EXERCISE REQUIREMENTS ▸ Retype the listing in full. Change nothing.

DATA EXTRACT ▸
##############################

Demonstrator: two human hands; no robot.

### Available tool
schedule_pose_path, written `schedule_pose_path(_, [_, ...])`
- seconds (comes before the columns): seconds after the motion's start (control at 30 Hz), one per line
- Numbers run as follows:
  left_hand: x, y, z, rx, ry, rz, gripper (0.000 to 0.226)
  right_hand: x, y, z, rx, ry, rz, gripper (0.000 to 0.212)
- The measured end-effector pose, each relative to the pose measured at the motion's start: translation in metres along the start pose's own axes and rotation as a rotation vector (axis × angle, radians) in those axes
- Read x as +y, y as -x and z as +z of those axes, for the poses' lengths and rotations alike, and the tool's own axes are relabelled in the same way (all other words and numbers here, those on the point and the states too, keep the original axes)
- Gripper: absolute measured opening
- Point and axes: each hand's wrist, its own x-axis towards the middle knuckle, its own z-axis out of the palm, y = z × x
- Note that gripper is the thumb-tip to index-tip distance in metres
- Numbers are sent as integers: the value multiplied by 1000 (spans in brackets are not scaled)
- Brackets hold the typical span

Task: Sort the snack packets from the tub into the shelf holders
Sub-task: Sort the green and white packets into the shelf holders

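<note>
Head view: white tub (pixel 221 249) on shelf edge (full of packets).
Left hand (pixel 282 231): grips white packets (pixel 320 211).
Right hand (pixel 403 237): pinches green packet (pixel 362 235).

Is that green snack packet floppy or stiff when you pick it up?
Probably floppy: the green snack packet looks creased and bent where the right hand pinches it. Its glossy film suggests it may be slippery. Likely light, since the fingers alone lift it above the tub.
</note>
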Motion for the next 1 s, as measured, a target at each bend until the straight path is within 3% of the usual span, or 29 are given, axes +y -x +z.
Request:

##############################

TASK RESULT ▸
Demonstrator: two human hands; no robot.

### Available tool
schedule_pose_path, written `schedule_pose_path(_, [_, ...])`
- seconds (comes before the columns): seconds after the motion's start (control at 30 Hz), one per line
- Numbers run as follows:
  left_hand: x, y, z, rx, ry, rz, gripper (0.000 to 0.226)
  right_hand: x, y, z, rx, ry, rz, gripper (0.000 to 0.212)
- The measured end-effector pose, each relative to the pose measured at the motion's start: translation in metres along the start pose's own axes and rotation as a rotation vector (axis × angle, radians) in those axes
- Read x as +y, y as -x and z as +z of those axes, for the poses' lengths and rotations alike, and the tool's own axes are relabelled in the same way (all other words and numbers here, those on the point and the states too, keep the original axes)
- Gripper: absolute measured opening
- Point and axes: each hand's wrist, its own x-axis towards the middle knuckle, its own z-axis out of the palm, y = z × x
- Note that gripper is the thumb-tip to index-tip distance in metres
- Numbers are sent as integers: the value multiplied by 1000 (spans in brackets are not scaled)
- Brackets hold the typical span

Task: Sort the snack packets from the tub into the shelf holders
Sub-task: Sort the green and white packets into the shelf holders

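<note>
Head view: white tub (pixel 221 249) on shelf edge (full of packets).
Left hand (pixel 282 231): grips white packets (pixel 320 211).
Right hand (pixel 403 237): pinches green packet (pixel 362 235).

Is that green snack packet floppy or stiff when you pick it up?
Probably floppy: the green snack packet looks creased and bent where the right hand pinches it. Its glossy film suggests it may be slippery. Likely light, since the fingers alone lift it above the tub.
</note>
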Motion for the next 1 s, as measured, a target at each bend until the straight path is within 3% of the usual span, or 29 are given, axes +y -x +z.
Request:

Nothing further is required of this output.